• **Problem statement**
Lines below that include "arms" are the answer; copy each one.

- - -

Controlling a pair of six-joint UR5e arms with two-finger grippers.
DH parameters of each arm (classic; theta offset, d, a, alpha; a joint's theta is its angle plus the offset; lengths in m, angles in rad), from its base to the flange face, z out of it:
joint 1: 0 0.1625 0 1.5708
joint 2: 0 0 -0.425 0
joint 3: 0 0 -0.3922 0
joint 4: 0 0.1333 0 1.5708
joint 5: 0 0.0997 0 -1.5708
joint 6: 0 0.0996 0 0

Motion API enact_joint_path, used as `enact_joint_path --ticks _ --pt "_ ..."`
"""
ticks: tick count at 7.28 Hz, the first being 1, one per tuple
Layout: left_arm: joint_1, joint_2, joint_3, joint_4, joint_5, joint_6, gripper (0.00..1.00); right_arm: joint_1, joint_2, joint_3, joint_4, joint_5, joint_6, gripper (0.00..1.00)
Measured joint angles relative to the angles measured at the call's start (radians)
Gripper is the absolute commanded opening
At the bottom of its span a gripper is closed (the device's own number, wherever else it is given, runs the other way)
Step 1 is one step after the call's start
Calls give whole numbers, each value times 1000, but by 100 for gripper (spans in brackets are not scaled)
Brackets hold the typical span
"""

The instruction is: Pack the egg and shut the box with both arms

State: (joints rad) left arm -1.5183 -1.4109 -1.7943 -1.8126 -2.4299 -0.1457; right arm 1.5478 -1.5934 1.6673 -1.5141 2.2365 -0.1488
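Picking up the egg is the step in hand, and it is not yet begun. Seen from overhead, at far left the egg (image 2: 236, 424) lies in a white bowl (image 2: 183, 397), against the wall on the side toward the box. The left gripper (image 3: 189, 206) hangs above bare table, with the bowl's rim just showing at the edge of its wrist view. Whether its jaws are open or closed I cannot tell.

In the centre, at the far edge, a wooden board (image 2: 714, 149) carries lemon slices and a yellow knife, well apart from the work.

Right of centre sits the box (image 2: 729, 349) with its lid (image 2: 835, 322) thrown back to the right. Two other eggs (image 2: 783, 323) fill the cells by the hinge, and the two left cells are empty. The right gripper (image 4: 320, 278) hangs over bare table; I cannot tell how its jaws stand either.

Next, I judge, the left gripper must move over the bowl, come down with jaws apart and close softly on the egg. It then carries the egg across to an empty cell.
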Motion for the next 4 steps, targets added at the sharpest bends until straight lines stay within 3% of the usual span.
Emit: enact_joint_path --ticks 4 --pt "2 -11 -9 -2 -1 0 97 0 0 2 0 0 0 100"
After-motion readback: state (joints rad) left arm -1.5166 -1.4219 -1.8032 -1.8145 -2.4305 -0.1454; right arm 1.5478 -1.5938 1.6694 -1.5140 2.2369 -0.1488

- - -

• **Written reply**
Controlling a pair of six-joint UR5e arms with two-finger grippers.
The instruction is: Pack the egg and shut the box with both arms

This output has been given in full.